The listing is to be transcribed in full, with its images left out.
======== PROVIDED DATA
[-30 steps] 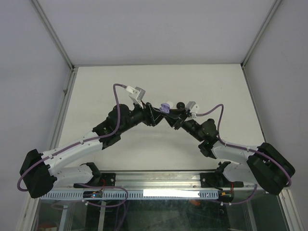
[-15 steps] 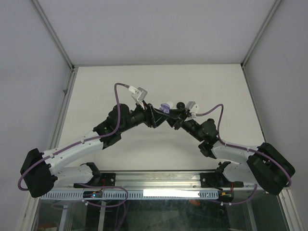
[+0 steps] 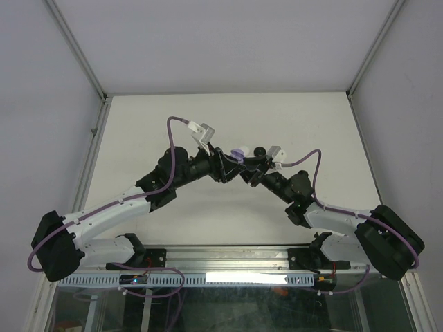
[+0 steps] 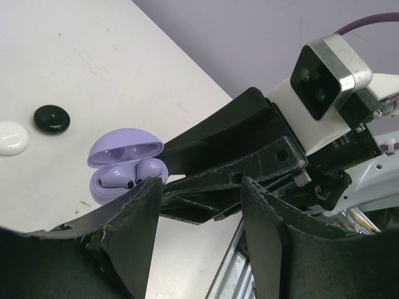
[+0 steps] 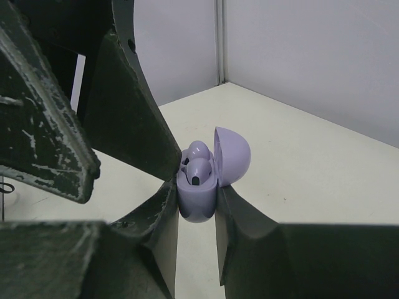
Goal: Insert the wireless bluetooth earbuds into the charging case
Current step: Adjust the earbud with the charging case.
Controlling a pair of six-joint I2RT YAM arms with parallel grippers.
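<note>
- Where the two arms meet above the middle of the worktop [image 3: 297, 117], the right tool [image 5: 196, 190] is clenched on a lavender case [image 5: 197, 208]. Its matte black, scuffed fingers press flat against the base on either side.
- Smooth and pebble-round, the case is glossy plastic, and its domed lid [image 5: 234, 156] is swung open and stands upright.
- Both lavender earbuds [image 5: 199, 168] sit in the base, one behind the other in the right wrist view. Their rounded heads are up, and the nearer one shows a small dark port.
- The left tool [image 4: 201, 187] is released. Its wedge-shaped fingers stand apart with nothing between them, and their edges are rough and frayed.
- One left finger comes right up to the case's rim beside the buds, but I cannot tell whether it touches.
- In the left wrist view, that finger hides part of the case's base. The right tool's black fingers and white camera block fill the space behind.
- A black disc [image 4: 52, 118] and a white disc [image 4: 12, 137], both glossy, lie on the worktop near the case. They are just beside each other but apart, and the frame edge cuts off the white one.
- The worktop is matte off-white with faint specks and scuffs.
- A purple cable [image 3: 173, 128] loops from each wrist.
- A metal rail [image 3: 228, 259] runs along the near edge.
- Pale grey panels [image 3: 221, 41] close in three sides, joined by metal corner posts.
</note>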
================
RESPONSE AREA.
[-30 steps] 
[-15 steps] 
[+0 steps] 
[+0 steps] 
[+0 steps] 
Goal: Insert the wireless bluetooth earbuds into the charging case
Current step: Adjust the earbud with the charging case.
Controlling a pair of six-joint I2RT YAM arms with parallel grippers.
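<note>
- Where the two arms meet above the middle of the worktop [image 3: 297, 117], the right tool [image 5: 196, 190] is clenched on a lavender case [image 5: 197, 208]. Its matte black, scuffed fingers press flat against the base on either side.
- Smooth and pebble-round, the case is glossy plastic, and its domed lid [image 5: 234, 156] is swung open and stands upright.
- Both lavender earbuds [image 5: 199, 168] sit in the base, one behind the other in the right wrist view. Their rounded heads are up, and the nearer one shows a small dark port.
- The left tool [image 4: 201, 187] is released. Its wedge-shaped fingers stand apart with nothing between them, and their edges are rough and frayed.
- One left finger comes right up to the case's rim beside the buds, but I cannot tell whether it touches.
- In the left wrist view, that finger hides part of the case's base. The right tool's black fingers and white camera block fill the space behind.
- A black disc [image 4: 52, 118] and a white disc [image 4: 12, 137], both glossy, lie on the worktop near the case. They are just beside each other but apart, and the frame edge cuts off the white one.
- The worktop is matte off-white with faint specks and scuffs.
- A purple cable [image 3: 173, 128] loops from each wrist.
- A metal rail [image 3: 228, 259] runs along the near edge.
- Pale grey panels [image 3: 221, 41] close in three sides, joined by metal corner posts.
</note>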

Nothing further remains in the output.